#### [Task description]
In the data that follows, find the line with "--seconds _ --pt"; transcribe it, every later line up to the one with "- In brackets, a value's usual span", and that line as well, exactly and with no others.

#### [Given data]

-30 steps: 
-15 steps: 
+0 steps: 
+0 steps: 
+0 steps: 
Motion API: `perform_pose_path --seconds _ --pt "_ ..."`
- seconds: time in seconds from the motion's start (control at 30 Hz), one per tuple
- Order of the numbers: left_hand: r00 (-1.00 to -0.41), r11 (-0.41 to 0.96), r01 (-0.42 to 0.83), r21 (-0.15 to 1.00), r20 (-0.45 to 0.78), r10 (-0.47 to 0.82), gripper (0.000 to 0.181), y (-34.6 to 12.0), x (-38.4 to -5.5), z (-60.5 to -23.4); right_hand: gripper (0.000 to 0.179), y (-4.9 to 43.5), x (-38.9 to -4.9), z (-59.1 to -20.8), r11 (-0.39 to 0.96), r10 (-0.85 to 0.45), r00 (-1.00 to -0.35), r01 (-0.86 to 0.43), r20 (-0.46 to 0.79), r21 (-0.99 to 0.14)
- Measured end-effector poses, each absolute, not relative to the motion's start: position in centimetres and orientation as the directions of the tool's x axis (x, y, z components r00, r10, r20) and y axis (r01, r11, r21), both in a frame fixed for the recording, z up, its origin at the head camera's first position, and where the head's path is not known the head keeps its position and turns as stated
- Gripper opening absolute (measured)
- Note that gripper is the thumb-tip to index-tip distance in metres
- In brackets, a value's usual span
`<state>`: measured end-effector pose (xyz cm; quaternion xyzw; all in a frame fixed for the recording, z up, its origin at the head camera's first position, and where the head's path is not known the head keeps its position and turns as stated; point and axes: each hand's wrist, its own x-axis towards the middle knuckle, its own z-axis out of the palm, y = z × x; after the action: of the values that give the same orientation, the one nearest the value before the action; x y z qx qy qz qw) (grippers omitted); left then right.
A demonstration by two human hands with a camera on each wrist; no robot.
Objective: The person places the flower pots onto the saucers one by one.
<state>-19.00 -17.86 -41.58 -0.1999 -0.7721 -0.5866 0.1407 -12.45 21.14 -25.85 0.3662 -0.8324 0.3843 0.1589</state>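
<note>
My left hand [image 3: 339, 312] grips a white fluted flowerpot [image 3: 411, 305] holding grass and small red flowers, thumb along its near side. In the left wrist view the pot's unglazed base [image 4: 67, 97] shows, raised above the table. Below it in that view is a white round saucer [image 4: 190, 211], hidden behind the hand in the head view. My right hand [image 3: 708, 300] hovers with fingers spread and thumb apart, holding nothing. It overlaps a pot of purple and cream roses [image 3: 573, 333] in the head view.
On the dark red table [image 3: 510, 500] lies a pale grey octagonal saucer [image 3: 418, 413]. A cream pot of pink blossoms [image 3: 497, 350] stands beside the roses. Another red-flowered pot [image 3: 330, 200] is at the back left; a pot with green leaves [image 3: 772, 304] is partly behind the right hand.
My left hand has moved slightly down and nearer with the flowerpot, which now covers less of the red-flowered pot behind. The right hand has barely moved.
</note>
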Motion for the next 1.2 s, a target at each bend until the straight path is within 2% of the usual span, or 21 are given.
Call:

#### [Worked solution]
Motion API: `perform_pose_path --seconds _ --pt "_ ..."`
- seconds: time in seconds from the motion's start (control at 30 Hz), one per tuple
- Order of the numbers: left_hand: r00 (-1.00 to -0.41), r11 (-0.41 to 0.96), r01 (-0.42 to 0.83), r21 (-0.15 to 1.00), r20 (-0.45 to 0.78), r10 (-0.47 to 0.82), gripper (0.000 to 0.181), y (-34.6 to 12.0), x (-38.4 to -5.5), z (-60.5 to -23.4); right_hand: gripper (0.000 to 0.179), y (-4.9 to 43.5), x (-38.9 to -4.9), z (-59.1 to -20.8), r11 (-0.39 to 0.96), r10 (-0.85 to 0.45), r00 (-1.00 to -0.35), r01 (-0.86 to 0.43), r20 (-0.46 to 0.79), r21 (-0.99 to 0.14)
- Measured end-effector poses, each absolute, not relative to the motion's start: position in centimetres and orientation as the directions of the tool's x axis (x, y, z components r00, r10, r20) and y axis (r01, r11, r21), both in a frame fixed for the recording, z up, its origin at the head camera's first position, and where the head's path is not known the head keeps its position and turns as stated
- Gripper opening absolute (measured)
- Note that gripper is the thumb-tip to index-tip distance in metres
- In brackets, a value's usual span

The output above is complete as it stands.